Van Halen recorded demos of 10 songs in November 1976 during sessions at Village Recorders in West L.A. and New York’s Electric Lady studios, produced and financed by Gene Simmons of Kiss. [15] However, the resulting three-track demo tape attracted little interest from record labels, and Kiss’s manager Bill Aucoin even declined to manage the band.[15] Guitarist Eddie Van Halen was not convinced of the quality of the material because they could not make the recordings with their own equipment.[16] Simmons left to tour with Kiss after recording the demos, but said he would try to secure Van Halen a record deal afterwards.[17]

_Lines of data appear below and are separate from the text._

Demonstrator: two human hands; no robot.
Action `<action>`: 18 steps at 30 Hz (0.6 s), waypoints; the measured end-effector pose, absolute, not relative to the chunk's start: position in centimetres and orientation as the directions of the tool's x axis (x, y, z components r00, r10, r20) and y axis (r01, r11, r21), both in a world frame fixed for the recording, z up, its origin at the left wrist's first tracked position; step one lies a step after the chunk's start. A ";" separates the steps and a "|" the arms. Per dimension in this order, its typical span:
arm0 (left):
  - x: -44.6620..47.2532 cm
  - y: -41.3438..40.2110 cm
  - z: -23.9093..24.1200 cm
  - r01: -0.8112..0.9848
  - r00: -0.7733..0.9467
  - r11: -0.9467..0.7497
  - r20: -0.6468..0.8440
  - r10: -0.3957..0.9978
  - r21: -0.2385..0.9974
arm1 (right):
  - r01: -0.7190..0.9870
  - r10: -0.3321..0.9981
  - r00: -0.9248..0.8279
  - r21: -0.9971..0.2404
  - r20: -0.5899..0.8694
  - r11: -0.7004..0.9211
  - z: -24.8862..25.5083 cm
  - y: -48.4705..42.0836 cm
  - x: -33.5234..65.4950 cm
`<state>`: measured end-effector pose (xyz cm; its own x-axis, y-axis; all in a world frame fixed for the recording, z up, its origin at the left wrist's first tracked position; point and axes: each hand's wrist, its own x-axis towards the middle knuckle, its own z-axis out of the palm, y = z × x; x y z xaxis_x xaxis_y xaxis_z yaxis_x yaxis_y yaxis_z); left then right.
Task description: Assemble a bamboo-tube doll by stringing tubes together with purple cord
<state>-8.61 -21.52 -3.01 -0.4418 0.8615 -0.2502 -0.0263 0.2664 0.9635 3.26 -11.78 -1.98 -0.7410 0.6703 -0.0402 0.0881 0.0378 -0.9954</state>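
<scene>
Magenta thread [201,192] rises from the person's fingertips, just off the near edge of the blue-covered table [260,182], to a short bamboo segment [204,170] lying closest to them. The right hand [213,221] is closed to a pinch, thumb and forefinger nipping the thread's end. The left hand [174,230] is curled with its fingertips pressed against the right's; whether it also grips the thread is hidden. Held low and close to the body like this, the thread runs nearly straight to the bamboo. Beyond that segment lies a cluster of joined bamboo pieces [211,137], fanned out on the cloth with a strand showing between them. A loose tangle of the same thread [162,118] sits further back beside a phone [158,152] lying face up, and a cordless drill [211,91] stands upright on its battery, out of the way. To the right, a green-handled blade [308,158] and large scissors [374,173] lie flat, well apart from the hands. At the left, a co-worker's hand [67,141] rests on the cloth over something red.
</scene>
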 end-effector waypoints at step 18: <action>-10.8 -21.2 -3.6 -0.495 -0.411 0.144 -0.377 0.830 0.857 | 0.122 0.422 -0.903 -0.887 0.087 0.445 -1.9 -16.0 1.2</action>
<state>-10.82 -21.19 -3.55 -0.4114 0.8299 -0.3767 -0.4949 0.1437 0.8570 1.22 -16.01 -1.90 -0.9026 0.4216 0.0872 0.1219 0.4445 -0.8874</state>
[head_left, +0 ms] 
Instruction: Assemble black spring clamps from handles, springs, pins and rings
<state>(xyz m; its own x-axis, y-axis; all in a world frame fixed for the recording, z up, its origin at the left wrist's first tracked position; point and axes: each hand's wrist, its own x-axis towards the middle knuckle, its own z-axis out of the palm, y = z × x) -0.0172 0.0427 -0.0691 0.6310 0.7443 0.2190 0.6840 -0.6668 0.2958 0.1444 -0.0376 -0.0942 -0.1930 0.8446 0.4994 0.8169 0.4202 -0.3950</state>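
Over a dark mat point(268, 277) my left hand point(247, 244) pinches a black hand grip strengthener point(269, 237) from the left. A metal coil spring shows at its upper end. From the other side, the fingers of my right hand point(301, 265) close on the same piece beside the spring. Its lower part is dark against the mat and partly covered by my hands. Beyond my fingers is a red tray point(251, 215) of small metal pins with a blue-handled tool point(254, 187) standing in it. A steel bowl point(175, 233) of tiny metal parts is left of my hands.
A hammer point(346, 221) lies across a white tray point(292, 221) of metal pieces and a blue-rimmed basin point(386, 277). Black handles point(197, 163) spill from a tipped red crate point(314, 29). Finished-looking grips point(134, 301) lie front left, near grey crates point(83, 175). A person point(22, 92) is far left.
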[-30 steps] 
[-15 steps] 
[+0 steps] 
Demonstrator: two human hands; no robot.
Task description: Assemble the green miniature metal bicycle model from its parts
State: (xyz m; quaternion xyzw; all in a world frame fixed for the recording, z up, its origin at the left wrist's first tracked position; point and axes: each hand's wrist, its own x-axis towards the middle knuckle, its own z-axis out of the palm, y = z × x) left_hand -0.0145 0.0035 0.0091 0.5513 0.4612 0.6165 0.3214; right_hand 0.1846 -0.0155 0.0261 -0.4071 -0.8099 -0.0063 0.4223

After recording the demos, the band was offered several concerts. At a sold-out show in their hometown, Pasadena, the group's future manager, Marshall Berle, discovered the band. He and musical entrepreneur Kim Fowley paired them with punk rock band Venus and the Razorblades for a gig at the Whisky a Go Go.[18] After being well received by Berle at the Whisky a Go Go, the band gained the attention of Mo Ostin and Ted Templeman of Warner Bros. who both attended the band's performance at the Starwood on February 3, 1977. Van Halen proceeded to sign a contract with Warner.[19][20]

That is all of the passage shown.